No, ale przecież to sim, poza leczeniem mamy jeszcze staty, mamy interakcje z innymi. Ano prawda, mamy. Nasz lekarz ma 3 podstawowe paski: higiena, energia i odprężenie. W teorii, jeśli któryś szwankuje to dzieją się złe rzeczy. W praktyce możemy je olać dopóki nie są na samym dnie. Szkoda, bo zastosowano tutaj ciekawy system, np. higiena składa się z dwóch części: 50% to ręce, 50% to reszta ciała. Tak więc mycie rąk nie zwiększy nam higieny na maxa, trzeba wziąć prysznic raz na jakiś czas. Podobnie z energią: 50% to pożywienie, 50% to sen. W sumie dobry pomysł, ale przez mały wpływ tych pasków na grę to nie stanowi większego znaczenia.
A jak jest z interakcją? W każdej chwili możemy pogadać z kimś z personelu, wystarczy kliknięcie i już. W trakcie rozmowy mamy do wyboru różnego rodzaju ikonki typu chwalenie, powitanie, ganienie, rozmowy na konkretne tematy. W teorii super. W praktyce? Strzelamy w ciemno, bo nie wiadomo co da jaki efekt na konkretnej osobie, w gruncie rzeczy tylko, jeśli nasz rozmówca rzuci tematem to wtedy trzeba próbować mówić to samo – innej metody nie wykryłem.

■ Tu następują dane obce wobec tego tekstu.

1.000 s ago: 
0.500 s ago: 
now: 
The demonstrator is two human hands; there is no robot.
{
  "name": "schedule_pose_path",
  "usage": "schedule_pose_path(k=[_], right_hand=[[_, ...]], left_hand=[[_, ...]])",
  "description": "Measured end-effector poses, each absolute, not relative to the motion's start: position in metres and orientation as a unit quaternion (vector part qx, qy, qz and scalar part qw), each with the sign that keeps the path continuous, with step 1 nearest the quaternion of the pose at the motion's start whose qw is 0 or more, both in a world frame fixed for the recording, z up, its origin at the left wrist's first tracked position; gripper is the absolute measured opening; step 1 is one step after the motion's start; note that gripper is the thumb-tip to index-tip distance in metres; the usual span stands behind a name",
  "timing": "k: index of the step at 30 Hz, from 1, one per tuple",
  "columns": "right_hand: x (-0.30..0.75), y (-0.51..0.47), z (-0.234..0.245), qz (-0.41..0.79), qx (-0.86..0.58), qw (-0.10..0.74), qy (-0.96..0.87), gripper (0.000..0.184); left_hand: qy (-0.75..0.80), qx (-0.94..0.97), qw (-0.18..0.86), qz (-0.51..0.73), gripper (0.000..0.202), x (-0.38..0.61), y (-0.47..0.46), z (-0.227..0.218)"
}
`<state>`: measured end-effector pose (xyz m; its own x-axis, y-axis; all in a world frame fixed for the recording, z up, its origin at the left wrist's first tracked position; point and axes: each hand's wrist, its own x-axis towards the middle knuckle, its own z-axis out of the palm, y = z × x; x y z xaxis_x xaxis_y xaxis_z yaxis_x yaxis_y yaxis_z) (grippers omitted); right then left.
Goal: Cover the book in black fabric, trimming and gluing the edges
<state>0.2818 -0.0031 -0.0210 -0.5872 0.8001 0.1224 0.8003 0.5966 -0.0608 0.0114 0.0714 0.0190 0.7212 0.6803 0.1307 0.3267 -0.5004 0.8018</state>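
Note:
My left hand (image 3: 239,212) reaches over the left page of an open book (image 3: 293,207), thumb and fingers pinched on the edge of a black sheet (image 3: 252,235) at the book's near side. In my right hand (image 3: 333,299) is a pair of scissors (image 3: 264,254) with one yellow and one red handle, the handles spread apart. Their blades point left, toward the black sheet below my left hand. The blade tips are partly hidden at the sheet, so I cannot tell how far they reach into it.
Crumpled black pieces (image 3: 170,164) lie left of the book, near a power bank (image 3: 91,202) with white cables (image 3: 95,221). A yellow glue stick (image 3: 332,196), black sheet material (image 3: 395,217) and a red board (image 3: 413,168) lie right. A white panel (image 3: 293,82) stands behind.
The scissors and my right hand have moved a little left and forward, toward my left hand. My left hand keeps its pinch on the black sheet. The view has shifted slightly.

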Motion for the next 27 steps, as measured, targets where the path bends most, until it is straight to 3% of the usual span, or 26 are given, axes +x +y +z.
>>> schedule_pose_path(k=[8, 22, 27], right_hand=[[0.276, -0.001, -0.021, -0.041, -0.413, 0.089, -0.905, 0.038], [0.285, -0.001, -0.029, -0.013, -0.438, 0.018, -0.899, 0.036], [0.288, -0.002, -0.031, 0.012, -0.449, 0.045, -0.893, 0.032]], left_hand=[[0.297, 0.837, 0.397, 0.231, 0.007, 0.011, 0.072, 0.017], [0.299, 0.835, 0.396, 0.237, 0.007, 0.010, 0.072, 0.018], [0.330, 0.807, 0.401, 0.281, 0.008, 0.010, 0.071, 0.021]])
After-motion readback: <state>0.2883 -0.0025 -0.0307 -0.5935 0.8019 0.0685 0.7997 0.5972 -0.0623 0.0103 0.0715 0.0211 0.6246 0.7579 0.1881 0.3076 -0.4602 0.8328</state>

W teorii system był bardzo rozbudowany i ciekawy, w szpitalu są poszczególne kółka wzajemnej adoracji tzw. kliki. Uczestnictwo w nich daje różne konkretne rzeczy, szkoda tylko, że systemu tego nie rozwiązano lepiej, bo w gruncie rzeczy za bardzo nie wiadomo o co chodzi, wystarczy się lubić z paroma osobami i już jesteśmy w takiej grupce. Poza tym występują jeszcze specjalne przedmioty, które możemy używać, dawać i się nimi wymieniać, mogą to być np. ręczniczki higieniczne, które przywracają nam higienę.
Pod względem technicznym gra jest przeciętna. Oprawa graficzna nie zachwyca, ale i w sumie nie odrzuca. Wydaje mi się jednak, że w grze o takiej tematyce mogłaby być bardziej realistyczna, szczególnie animacja postaci. Poza tym nawet na silnych kompach gra ma tendencje do kratkowania. Dźwięk postawiłbym ciutkę wyżej, głównie za dobrze podstawione głosy kilku aktorów znanych z serialu oraz rzadko się pojawiającą, ale całkiem przyjemną muzyczkę.



ER w gruncie rzeczy mógłby swobodnie istnieć bez znanego tytułu ot jako gra o lekarzach, gdyż w zasadzie zawartości serialowej jest w nim niewiele, kilka znanych nazwisk, podstawione głosy tych postaci i w sumie tyle. Żal, że nie pokuszono się o większe skorzystanie z licencji, która przecież na pewno tania nie była. Żal też, że kilka fajnych pomysłów, które autorzy mieli zostało po prostu zmarnowanych. No, a ja nadal nie przekonałem się do simów. Podsumowując – gra przeciętna, bardzo, bardzo przeciętna. Wydaje mi się, że na rynku jest dużo lepszych simów, szkoda tylko, że to jedna z bardzo niewielu gier o służbie zdrowia.


Procesor: 1.2GHz/2GHz; Pamięć RAM: 256/512MB; Karta graficzna: GeForce2/Radeon 7500 min. 64MB; HDD: 2GB
Zabawa w doktora? Dużo ciekawsza będzie na żywo z koleżanką.